By Andrew Peterson
In my last column for the February Pension Section News (PSN), I highlighted the importance of retirement actuaries learning more about mortality improvement and longevity-related topics. That theme is continued in this issue in an article I co-authored with Larry Pinzur, the chair of the SOA’s Retirement Plan Experience Committee, as we call attention to the recently released Mortality Improvement Scale BB exposure draft report.
While mortality is not the intended theme of this issue’s column, that topic also is related to the late-April news made by Ford that I want to briefly highlight. Ford announced a voluntary program to provide lump-sum payouts to salaried retirees and former employees in the United States in exchange for receiving no further payments from the company’s pension plan in the future. While it is early going in that program, it has nevertheless garnered much media attention and the attention of other plan sponsors. I wrote a short article for the SOA blog on the topic and there was a healthy discussion on the topic going for awhile on the SOA’s LinkedIn group.

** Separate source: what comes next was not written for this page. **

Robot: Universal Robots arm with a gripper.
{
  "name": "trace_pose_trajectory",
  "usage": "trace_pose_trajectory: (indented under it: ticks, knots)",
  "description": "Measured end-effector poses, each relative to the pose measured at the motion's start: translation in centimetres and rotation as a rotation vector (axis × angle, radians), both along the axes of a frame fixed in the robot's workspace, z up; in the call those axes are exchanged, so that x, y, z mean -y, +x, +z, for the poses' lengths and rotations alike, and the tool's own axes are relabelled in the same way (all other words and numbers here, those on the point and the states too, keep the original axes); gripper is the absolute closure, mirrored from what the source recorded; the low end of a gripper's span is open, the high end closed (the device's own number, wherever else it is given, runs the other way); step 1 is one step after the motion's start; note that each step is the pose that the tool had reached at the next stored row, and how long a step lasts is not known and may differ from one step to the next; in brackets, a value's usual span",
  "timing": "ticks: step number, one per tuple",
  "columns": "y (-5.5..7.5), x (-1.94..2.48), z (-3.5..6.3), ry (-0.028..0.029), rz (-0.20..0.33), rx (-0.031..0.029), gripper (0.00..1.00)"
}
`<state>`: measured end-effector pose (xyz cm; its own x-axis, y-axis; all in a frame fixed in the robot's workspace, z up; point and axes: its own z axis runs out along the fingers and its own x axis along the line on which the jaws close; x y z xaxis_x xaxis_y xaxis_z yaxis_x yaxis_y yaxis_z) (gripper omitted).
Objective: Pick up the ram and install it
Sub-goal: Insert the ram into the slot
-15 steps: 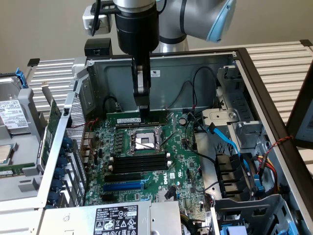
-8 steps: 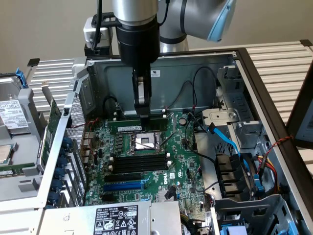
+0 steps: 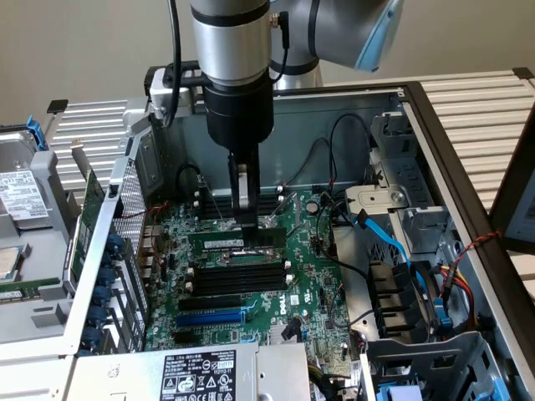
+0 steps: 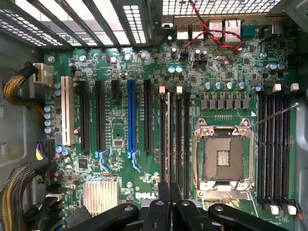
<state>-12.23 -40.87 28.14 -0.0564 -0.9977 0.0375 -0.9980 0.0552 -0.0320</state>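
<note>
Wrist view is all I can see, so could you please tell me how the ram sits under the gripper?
Observer: In the exterior view, the ram stands on edge beside the empty black slots, with its pale label facing that camera.
Operator: Thank you. Where is the gripper along it?
Observer: The gripper points straight down, shut, near the ram's mid-length. I cannot tell whether it pinches the ram or only touches its upper edge.
Operator: Is anything loose nearby?
Observer: A blue cable runs down the exterior view's right side, well apart from the gripper.
</note>
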Motion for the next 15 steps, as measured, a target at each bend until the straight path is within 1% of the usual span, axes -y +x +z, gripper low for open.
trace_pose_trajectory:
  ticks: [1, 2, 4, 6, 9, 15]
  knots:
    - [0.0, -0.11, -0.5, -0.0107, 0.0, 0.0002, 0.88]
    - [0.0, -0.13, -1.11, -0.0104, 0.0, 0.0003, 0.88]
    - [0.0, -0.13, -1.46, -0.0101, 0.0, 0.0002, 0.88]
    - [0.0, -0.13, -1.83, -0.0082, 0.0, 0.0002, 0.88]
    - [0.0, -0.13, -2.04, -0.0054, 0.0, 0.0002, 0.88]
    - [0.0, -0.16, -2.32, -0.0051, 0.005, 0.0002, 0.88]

In talking with several consulting actuaries, I understand that Ford’s announcement is prompting plan sponsors to ask about the implications for their plans. I’ve also received a suggestion from a pension section member about possible research ideas that might focus on following Ford’s experience and the “success” of their de-risking strategy. The Pension Section Council intends to discuss the implications of this announcement for our members at an upcoming meeting.
Finally, in past columns I’ve mentioned that one of the unique aspects of my staff fellow role is to attend various retirement-related seminars and policy-events. In February I attended an event in Washington, DC sponsored by the rather unusual alliance of Covington & Burling, the Pension Rights Center, and the Urban Institute, called “Re-Imagining Pensions: Using Innovative Pension Plan Design to Reduce Risk and Increase Retirement Income.” The event was consistent with the themes we (as the SOA Pension Section) have been working on in our Retirement 20/20 project. And similar to our Retirement 20/20 events, the audience represented a wide variety of constituencies including policy-makers, regulators, plan sponsors, unions, employees and the benefits consulting community.

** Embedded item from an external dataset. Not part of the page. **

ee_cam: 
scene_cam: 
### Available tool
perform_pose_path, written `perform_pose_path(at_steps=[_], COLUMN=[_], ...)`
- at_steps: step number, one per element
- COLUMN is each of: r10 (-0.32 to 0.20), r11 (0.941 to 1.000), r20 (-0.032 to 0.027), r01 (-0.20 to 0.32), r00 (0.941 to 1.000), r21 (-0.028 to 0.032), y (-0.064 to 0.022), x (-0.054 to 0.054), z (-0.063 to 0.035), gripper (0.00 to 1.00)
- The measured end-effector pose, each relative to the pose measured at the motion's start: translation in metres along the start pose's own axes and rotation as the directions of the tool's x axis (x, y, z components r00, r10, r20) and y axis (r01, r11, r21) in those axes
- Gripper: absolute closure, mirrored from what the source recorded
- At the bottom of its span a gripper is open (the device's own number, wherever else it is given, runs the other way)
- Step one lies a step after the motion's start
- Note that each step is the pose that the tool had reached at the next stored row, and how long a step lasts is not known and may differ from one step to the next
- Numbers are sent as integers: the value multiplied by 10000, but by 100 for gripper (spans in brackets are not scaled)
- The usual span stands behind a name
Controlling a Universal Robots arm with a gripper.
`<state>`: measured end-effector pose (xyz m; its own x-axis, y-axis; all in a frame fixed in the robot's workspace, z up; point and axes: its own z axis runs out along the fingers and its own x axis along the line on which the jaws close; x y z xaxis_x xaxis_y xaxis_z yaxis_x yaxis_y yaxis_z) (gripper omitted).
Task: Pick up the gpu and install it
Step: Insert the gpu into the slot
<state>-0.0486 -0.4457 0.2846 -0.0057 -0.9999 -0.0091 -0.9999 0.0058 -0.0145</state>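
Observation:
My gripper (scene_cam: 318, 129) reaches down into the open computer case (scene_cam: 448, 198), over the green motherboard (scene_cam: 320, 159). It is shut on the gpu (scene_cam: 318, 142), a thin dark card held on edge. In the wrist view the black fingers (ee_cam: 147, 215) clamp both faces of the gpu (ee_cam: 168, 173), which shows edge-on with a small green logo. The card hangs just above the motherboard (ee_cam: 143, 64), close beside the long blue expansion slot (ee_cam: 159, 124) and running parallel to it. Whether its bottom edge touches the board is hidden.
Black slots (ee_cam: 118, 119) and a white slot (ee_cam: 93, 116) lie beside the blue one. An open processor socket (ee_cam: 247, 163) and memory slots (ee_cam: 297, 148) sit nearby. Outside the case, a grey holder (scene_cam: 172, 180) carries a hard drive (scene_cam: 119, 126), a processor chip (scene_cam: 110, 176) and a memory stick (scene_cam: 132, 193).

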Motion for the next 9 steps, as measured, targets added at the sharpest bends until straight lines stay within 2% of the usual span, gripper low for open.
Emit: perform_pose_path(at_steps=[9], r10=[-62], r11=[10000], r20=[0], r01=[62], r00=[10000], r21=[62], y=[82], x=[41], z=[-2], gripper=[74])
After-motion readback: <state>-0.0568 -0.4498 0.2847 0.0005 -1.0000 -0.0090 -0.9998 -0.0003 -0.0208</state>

There were three distinct panels that presented specific plan design options with an emphasis on risk sharing and facilitating secure retirement income. For a bit more detail on the context I encourage you to see the separate article in this PSN issue or feel free to browse the event website where presentations and video are available.

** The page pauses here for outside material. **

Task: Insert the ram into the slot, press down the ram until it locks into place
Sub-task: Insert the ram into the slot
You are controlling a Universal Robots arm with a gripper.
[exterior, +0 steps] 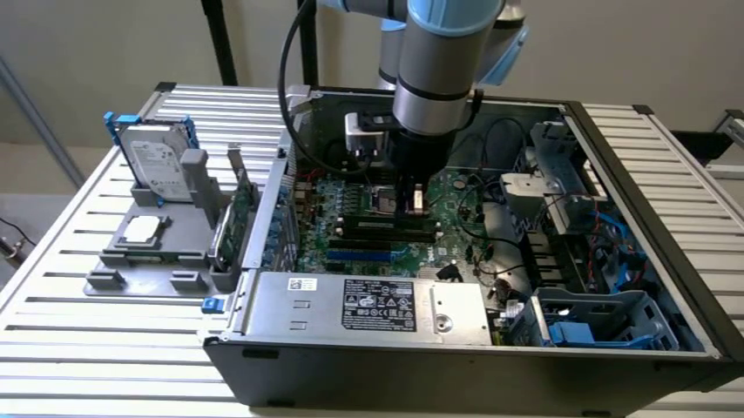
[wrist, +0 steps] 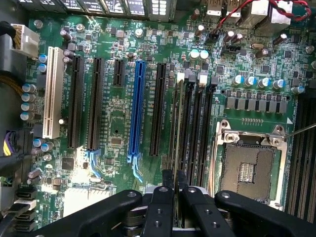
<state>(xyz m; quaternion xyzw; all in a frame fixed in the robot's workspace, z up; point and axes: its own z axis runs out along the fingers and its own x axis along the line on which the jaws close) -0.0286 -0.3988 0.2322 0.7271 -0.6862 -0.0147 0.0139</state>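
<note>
Wrist view is showing the ram [wrist: 178, 128] edge-on, standing in the slot [wrist: 175, 143] nearest the blue socket [wrist: 136, 108]. The claw [wrist: 176, 178] is pinching narrowly onto the ram's upper edge. A bare processor socket [wrist: 247, 168] is lying just beyond the neighbouring black slots. The open computer case [exterior: 651, 261] is sitting on the slatted worktop [exterior: 70, 348]. Its power supply [exterior: 372, 305] is carrying a black label and a smaller white one, both too small to read. A labelled hard drive [exterior: 157, 165] is leaning in a grey holder [exterior: 145, 252] at the exterior view's left.
</note>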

While there were many interesting presentations, a key observation for me was the level of engagement from key U.S. administration officials. Three administration speakers were Mark Iwry, Deputy Assistant Secretary for Retirement and Health Policy, Department of Treasury; Joshua Gautbaum, Director, Pension Benefit Guaranty Corporation; and Phyllis Borzi, Assistant Secretary of Employee Benefits Security Administration, Department of Labor. Not only did they speak, but at least two of them stayed for the majority of the symposium participating and listening to other panels even after they were finished speaking (not necessarily a usual occurrence based on other events I have attended).
Getting positive solutions for better retirement designs was a key goal of this event, as it is for Retirement 20/20. While I believe that innovation needs to be driven by the private sector, the regulatory framework is a key aspect for enabling and not inhibiting successful innovation. Mark Iwry observed that there may be a need to change statutory rules to allow for more flexibility and called for evidence-based results to move creative ideas forward. The “evidence-based results” is something we as actuaries should strive to provide. As such it was encouraging to me to hear the policy-makers and regulators participating in this event and being open to new ideas. I acknowledge that much work is needed and it can be difficult to move from talk to action. But I am happy to report that the actuarial profession was well-represented at this event and is understood to be a key contributor to better solutions.
I encourage you to review at least one presentation from this event as a way of expanding your thinking.